Set in Milan (hence the Italian title), we are immediately thrown into a dangerous world. But it's a beautiful world on the surface, and nowhere better is this symbolized than by Barbara Bouchet's character, Nelly. Her beauty is overwhelming, and even her apartment is dazzling. But just below the surface is violence and instability. Gastone Moschin plays Ugo perfectly, in a very stoic manner. He has a great face, and if this movie was remade today (which hopefully it won't be), Jason Statham could play the Ugo role.

Stylistically, this movie is ahead of its time and is strikingly modern.
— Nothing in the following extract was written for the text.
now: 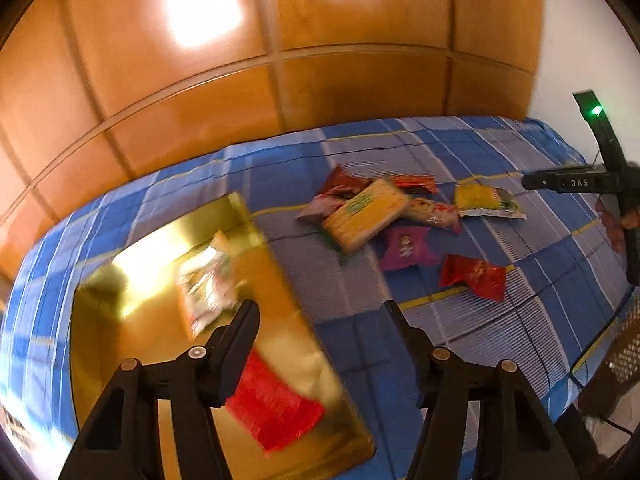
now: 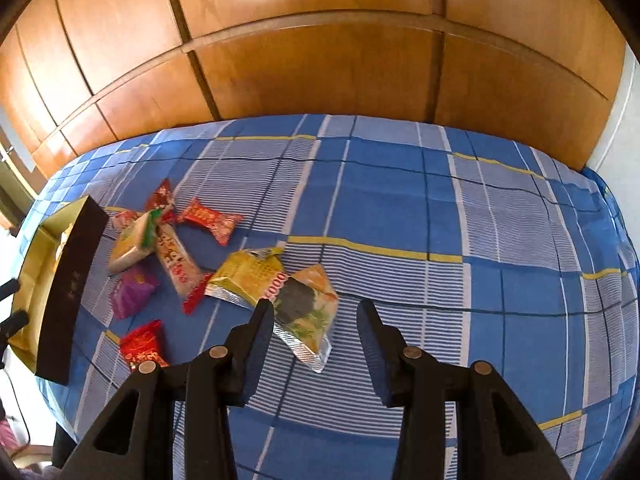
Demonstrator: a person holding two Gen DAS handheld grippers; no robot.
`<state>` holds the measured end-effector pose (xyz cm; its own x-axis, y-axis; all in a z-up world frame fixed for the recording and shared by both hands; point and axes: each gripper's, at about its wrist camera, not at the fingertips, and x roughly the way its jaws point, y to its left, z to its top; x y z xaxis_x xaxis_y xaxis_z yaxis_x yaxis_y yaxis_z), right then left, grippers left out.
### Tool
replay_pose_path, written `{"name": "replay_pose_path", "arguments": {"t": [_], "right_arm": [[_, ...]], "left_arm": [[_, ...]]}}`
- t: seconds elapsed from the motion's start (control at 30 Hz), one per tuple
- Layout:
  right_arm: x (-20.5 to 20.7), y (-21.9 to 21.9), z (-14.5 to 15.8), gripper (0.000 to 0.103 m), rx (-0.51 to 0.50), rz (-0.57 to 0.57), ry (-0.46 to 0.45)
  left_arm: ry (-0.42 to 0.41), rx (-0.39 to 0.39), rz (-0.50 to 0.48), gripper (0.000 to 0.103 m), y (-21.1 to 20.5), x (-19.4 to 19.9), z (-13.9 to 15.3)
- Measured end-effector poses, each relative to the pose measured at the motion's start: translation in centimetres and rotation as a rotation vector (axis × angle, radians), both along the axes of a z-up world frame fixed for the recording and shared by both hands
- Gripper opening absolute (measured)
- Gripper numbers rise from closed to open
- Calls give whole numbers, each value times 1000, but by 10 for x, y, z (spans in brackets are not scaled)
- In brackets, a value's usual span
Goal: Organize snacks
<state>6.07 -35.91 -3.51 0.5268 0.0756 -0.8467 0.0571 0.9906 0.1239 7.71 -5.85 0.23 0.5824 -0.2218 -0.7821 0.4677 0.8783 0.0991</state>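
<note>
I am working over a bed in a blue checked sheet [image 2: 392, 208], with a wooden wardrobe [image 2: 320, 60] standing behind it. At the left my left gripper [image 1: 320, 312], jaws apart and empty, is hanging over the gold box [image 1: 132, 320] holding two packets; the loose snacks [image 2: 168, 248] are lying just right of it. My right gripper [image 2: 316, 312], jaws apart and empty, is hovering by the yellow packet [image 2: 276, 292], bare sheet stretching rightward to the bed's edge

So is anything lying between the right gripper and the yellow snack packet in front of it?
Nothing visible does. The right gripper is open and empty, and the yellow packet lies flat on the checked bedspread just ahead of its fingers. The other snacks sit further left, toward the gold box.
</note>
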Motion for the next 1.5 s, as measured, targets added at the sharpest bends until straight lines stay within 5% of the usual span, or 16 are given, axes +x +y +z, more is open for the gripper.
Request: {"name": "replay_pose_path", "arguments": {"t": [0.33, 0.63, 0.9, 1.03, 1.13, 1.5], "right_arm": [[1, 6, 11, 44, 38, 25, -37], [3, 5, 16, 45, 59, 24, -55], [5, 9, 19, 46, 52, 46, -70], [5, 11, 19, 46, 33, 50, -76], [4, 12, 19, 46, 20, 53, -75], [2, 16, 16, 46, -23, 59, -66]], "left_arm": [[31, 134, -233, 63, -78, 69, -22], [74, 255, -331, 63, -113, 111, -58], [135, 169, -302, 60, -118, 132, -73], [86, 106, -287, 28, -116, 116, -58], [91, 11, -260, 19, -107, 105, -38], [252, -242, -250, 13, -76, 25, -28]]}}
Sure, it may be a world of rotary phones, typewriters and cops who drink and smoke pipes at the station (which is fascinating to modern eyes because it represents a time long past, never to return), but on a technical level, this movie could have come out this year. Di Leo masterfully brings technical expertise together with quality writing and performances and naturally a winner of a movie emerges. Not a lot of directors can achieve what he achieves and that's a testament to his talent. And the music! The music is beyond awesome. As if getting the genius Bacalov wasn't enough, he also brought on board the great band Osanna (for those who don't know, they're a big name in the Italian prog community). Di Leo was a fan of the album Bacalov did with The New Trolls, and fans will note that parts of the great album "Concerto Grosso" are used in the background as well. We can't speak highly enough of the music in this movie. It truly puts the icing on an already-excellent cake.